Some states that did expand are looking to shed their Medicaid rolls to cut back on costs. People who are covered by Medicaid pay nothing or little for the care they receive. The federal government paid for the full cost of expansion at the start, in 2014, but it gradually is phasing its share to 90 percent by 2020, which will mean hundreds of millions, or billions, of additional dollars in spending for some states. Beginning in 2017, states paid for 5 percent of the Medicaid expansion.

Some states have turned to to work requirements as a way to reduce costs, while others say that the provision would help make the program more politically palatable. Republicans often lament that the program has only an income requirement and that “able-bodied,” “working-age” adults can enroll, regardless of their life situation, wealth or disability. Even states that have not expanded Medicaid have fretted over the program’s costs.

Matt Salo, executive director of the National Association of Medicaid Directors, said allowing states to implement the requirements may lead to more expanding Medicaid.

“Is this enough to trigger all non-expansion states tomorrow? Probably not, but it moves the needle more toward expansion,” he said.

Verma said the Trump administration views Medicaid as a vehicle to help move people out of poverty, and said that work or community engagement could help improve health outcomes. Polling shows that imposing work requirements has widespread public support, with 70 percent approval in a survey from the Kaiser Family Foundation, an organization that studies health policy.

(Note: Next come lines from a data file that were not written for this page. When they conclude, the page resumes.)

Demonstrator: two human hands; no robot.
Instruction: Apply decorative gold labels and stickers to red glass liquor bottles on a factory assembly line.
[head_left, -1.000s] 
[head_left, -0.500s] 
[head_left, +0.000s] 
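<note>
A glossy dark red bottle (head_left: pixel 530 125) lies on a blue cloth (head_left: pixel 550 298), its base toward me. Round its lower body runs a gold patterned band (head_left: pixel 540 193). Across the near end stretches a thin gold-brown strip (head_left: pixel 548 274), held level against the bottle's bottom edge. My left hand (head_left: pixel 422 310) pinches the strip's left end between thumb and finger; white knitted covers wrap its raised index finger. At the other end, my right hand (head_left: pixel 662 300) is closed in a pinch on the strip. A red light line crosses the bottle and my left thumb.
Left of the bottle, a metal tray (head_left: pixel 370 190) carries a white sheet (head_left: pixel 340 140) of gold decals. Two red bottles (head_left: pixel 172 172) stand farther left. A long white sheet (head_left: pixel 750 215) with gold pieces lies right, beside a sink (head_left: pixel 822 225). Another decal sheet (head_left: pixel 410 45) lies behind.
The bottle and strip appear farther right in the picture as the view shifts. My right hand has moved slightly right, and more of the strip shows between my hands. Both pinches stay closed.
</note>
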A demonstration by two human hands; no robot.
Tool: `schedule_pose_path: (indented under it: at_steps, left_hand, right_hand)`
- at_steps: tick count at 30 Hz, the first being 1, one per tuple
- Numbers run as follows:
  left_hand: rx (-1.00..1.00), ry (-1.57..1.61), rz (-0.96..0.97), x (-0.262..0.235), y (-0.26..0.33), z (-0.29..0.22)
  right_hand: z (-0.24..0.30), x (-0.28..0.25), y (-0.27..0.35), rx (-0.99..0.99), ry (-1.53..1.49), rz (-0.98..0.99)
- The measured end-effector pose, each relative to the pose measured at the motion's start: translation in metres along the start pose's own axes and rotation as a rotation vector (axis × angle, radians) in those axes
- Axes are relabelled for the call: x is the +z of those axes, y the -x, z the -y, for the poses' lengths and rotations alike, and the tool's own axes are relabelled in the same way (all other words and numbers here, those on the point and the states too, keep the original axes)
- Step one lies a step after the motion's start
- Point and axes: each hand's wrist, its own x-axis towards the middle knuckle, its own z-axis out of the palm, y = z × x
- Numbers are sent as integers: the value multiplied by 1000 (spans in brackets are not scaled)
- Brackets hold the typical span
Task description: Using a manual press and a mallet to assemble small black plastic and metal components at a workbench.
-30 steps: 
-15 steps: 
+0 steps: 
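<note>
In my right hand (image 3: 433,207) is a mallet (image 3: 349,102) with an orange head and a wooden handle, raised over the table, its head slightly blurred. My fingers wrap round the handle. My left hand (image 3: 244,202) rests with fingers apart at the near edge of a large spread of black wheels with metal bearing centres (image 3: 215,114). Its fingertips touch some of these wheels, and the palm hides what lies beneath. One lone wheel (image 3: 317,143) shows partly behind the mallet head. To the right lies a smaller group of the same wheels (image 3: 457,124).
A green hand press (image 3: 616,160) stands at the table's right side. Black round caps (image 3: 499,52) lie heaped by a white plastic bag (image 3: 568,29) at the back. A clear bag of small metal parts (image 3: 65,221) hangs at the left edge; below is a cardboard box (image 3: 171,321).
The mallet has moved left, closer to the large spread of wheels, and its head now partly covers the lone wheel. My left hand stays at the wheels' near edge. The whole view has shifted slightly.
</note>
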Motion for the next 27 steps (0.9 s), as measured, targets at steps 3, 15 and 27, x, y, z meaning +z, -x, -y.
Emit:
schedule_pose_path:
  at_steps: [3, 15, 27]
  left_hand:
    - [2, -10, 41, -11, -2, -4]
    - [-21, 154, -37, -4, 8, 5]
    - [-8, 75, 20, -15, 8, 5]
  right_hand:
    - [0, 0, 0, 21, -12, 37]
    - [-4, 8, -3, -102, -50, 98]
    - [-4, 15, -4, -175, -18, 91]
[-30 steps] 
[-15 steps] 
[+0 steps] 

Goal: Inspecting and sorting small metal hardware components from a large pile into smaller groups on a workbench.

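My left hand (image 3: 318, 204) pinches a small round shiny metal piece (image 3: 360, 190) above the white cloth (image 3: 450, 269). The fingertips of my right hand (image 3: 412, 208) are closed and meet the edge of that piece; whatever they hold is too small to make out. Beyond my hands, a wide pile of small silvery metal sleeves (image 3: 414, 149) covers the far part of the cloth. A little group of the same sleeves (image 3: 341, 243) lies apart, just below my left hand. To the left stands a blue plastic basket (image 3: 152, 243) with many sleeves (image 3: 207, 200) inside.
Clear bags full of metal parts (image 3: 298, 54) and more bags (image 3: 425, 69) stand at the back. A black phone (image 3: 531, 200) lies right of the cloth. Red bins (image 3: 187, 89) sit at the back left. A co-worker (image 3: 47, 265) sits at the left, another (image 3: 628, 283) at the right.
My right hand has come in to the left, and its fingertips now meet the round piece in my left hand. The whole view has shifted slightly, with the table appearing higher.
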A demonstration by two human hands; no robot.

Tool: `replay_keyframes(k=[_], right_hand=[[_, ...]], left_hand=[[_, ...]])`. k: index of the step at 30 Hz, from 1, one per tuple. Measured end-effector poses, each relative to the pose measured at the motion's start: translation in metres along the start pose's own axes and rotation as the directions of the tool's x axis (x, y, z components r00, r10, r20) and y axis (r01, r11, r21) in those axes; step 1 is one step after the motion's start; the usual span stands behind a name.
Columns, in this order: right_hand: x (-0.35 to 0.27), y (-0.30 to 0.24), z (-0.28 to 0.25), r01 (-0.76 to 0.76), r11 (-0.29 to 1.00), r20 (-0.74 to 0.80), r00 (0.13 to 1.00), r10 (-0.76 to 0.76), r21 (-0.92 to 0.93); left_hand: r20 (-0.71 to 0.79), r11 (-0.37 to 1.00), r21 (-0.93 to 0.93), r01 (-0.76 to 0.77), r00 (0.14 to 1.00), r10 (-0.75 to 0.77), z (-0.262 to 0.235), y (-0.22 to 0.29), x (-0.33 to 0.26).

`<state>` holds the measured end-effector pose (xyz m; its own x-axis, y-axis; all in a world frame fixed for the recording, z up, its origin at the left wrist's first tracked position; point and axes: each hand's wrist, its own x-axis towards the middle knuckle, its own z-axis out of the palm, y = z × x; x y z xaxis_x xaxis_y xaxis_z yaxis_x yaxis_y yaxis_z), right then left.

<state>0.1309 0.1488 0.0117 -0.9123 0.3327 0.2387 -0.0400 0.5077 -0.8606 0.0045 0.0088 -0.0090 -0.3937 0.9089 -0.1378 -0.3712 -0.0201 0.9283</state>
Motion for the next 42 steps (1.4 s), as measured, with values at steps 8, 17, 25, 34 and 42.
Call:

But the announcement is likely to invite backlash from critics, including Democrats. Opponents to work requirements say they would impose a barrier on people who need coverage and hurt a demographic Medicaid is supposed to help. The true intent, they have argued, is to assuage middle-income voters who stigmatize low-income people. They have been concerned that people who are caregivers would be targeted, or that people who need to undergo care full time, like someone with cancer, would be unable to provide proper documentation.

A Kaiser Family Foundation brief about work requirements in other programs, such as SNAP and TANF, raised questions about their effectiveness in getting people employed and said states spend a large amount of time and money making sure the requirements are followed.

CMS addressed some of those criticisms in its call. For instance, to help people find work, Neal said states need to outline how they would take into account the circumstances of residents, including what to do in neighborhoods where unemployment is high because few job opportunities are available.

Medicaid covers 43 million Americans, with 15 percent of Medicaid dollars going toward people who can be described as “able-bodied” and “working-age” adults. Most funding goes toward children, older Americans, and people who are disabled. Verma said she was aware that most Medicaid recipients had jobs and said she didn’t expect the policy would affect them.